Another independent factor for intracranial hemorrhage is GCS. A previous study found that a reduction in GCS score from 15 to 14 in cases of mild traumatic head injury was accompanied by a fourfold greater risk for intracranial hemorrhage (95% CI of 1.72–9.80) . In this study, a baseline GCS of 13 carried with it a 100% risk of intracranial hemorrhage (Figure 1). We, therefore, would like to remind the emergency physicians that in mild traumatic head injury with a GCS of 13 they should be aware of intracranial hemorrhage even without any symptoms. In other words, it would be better to categorized moderate risk of mild head injury as the GCS score of 14-15.
There were some limitations in this study. First, only those patients who underwent a CT scan of the brain were included. In addition, results of this study applied only to those who were at moderate risk for mild head injury. Note that this study was a single site study conducted in Thailand.
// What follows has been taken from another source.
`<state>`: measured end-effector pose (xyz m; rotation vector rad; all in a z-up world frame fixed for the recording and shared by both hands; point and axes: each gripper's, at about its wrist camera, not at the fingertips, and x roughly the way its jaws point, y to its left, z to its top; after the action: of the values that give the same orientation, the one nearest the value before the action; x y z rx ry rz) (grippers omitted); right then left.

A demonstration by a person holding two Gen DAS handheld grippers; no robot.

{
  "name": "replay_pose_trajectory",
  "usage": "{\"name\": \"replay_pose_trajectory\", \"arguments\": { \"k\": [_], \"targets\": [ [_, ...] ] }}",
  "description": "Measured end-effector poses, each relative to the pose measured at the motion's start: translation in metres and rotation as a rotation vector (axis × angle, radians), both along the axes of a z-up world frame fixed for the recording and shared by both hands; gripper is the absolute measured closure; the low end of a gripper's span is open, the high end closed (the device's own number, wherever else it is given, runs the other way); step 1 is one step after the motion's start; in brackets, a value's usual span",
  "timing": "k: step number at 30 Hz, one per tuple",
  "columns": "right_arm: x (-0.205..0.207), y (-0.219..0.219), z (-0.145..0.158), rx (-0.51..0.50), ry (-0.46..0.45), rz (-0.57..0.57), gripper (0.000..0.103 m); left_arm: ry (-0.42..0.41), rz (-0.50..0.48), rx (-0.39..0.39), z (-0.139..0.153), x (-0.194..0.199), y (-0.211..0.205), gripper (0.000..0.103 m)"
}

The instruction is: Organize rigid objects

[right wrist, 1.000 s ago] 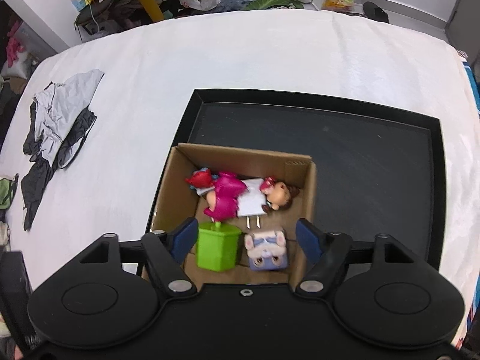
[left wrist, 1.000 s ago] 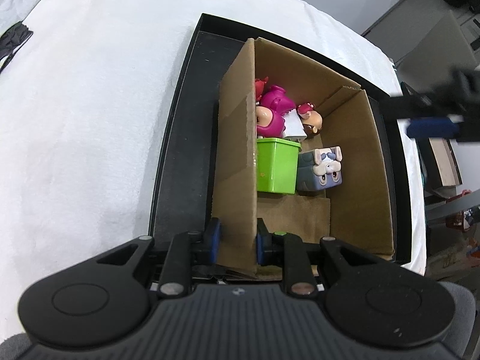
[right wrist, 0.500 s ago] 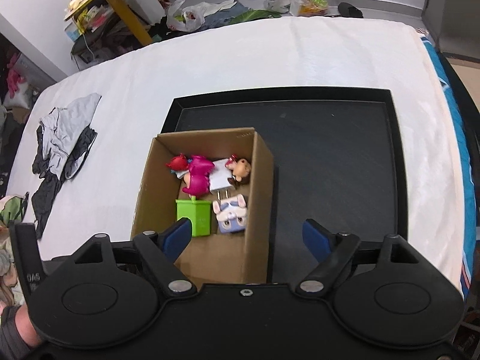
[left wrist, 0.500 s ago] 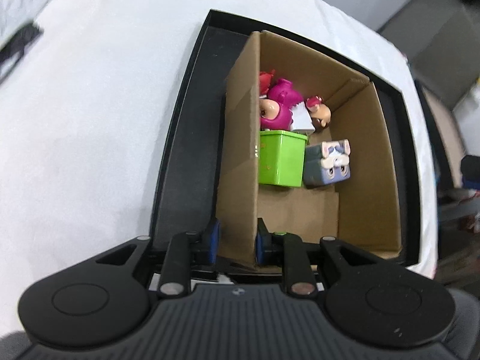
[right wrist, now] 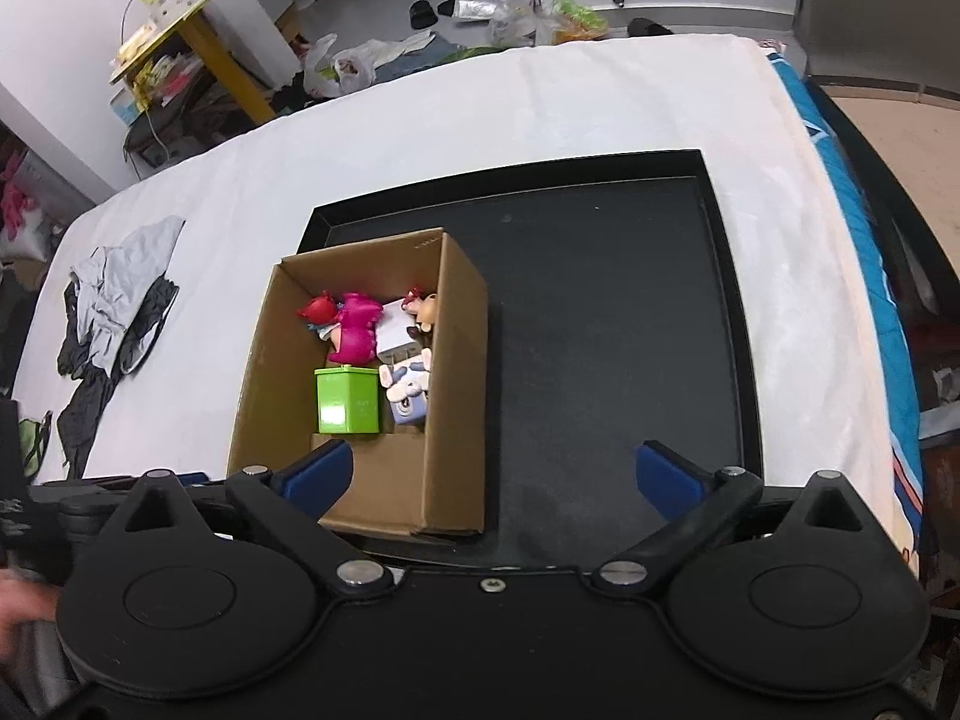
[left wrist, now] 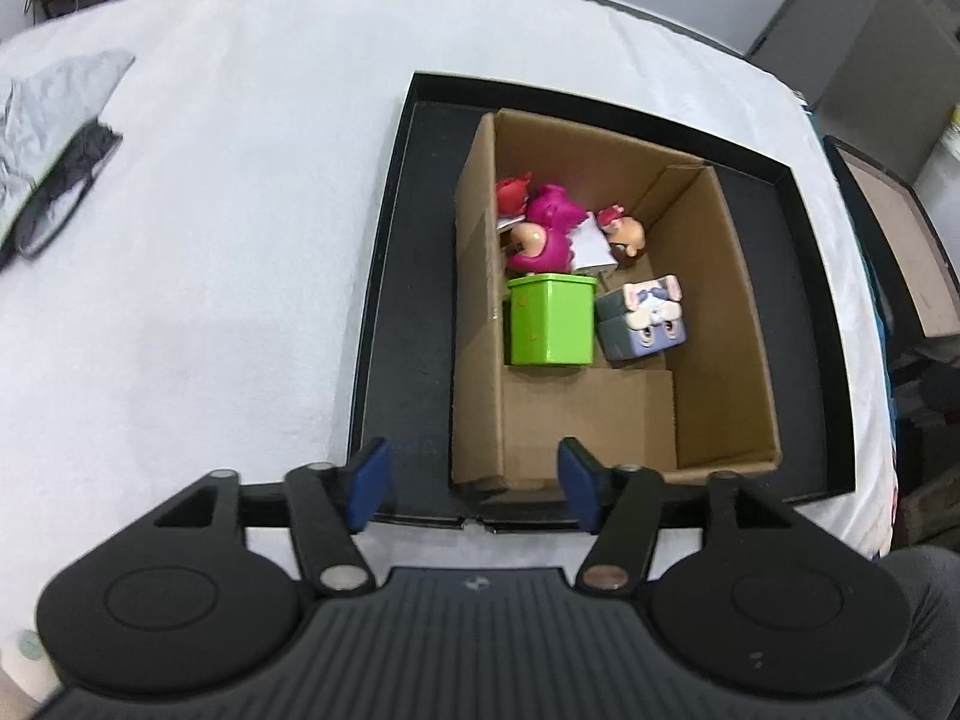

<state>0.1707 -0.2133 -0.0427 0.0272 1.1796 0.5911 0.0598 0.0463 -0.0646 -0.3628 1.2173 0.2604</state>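
An open cardboard box [left wrist: 720,312] [right wrist: 456,372] stands at the left of a black tray [left wrist: 414,312] [right wrist: 630,312] on a white-covered table. Inside it lie a green cube [left wrist: 549,319] [right wrist: 348,399], a blue-grey cube with a rabbit face [left wrist: 645,318] [right wrist: 408,390], a magenta figure [left wrist: 546,228] [right wrist: 354,327], a red figure [left wrist: 511,192] [right wrist: 318,309] and a brown-haired doll [left wrist: 624,234] [right wrist: 423,312]. My left gripper [left wrist: 474,483] is open and empty, above the box's near wall. My right gripper [right wrist: 492,474] is open and empty, high above the tray's near edge.
Grey and black clothes [left wrist: 54,138] [right wrist: 114,312] lie on the white cover at the left. The tray's right half [right wrist: 630,360] holds nothing. Past the far table edge there are bags and clutter on the floor [right wrist: 420,42] and a yellow-legged table [right wrist: 180,30].
My left gripper has let go of the box's near wall, opened and drawn back upward. My right gripper has risen and pulled back, opening wider. The box stays on the tray.
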Motion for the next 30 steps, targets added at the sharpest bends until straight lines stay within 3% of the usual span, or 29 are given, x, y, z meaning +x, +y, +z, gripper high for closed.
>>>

There might be different results in other countries. Moreover, the study was based on data that were collected retrospectively. Some factors may be missing. Finally, due to the small sample size, the 95% CI may be wide such as hypertension (Table 3). We ensure the adequate power of the sample size by tracing back the study power. By the difference of proportions of loss of consciousness between the groups of with and without intracranial hemorrhage, the power of study was 99.6%.
The independent factors associated with intracranial hemorrhage in patients with mild head injury who were determined to be at moderate risk for the condition included history of hypertension, headache, loss of consciousness, and baseline GCS score. A GCS score of 13 was associated with 100% risk for intracranial hemorrhage.
Conflicts of Interest
The authors declare that there are no conflicts of interest regarding the publication of this paper.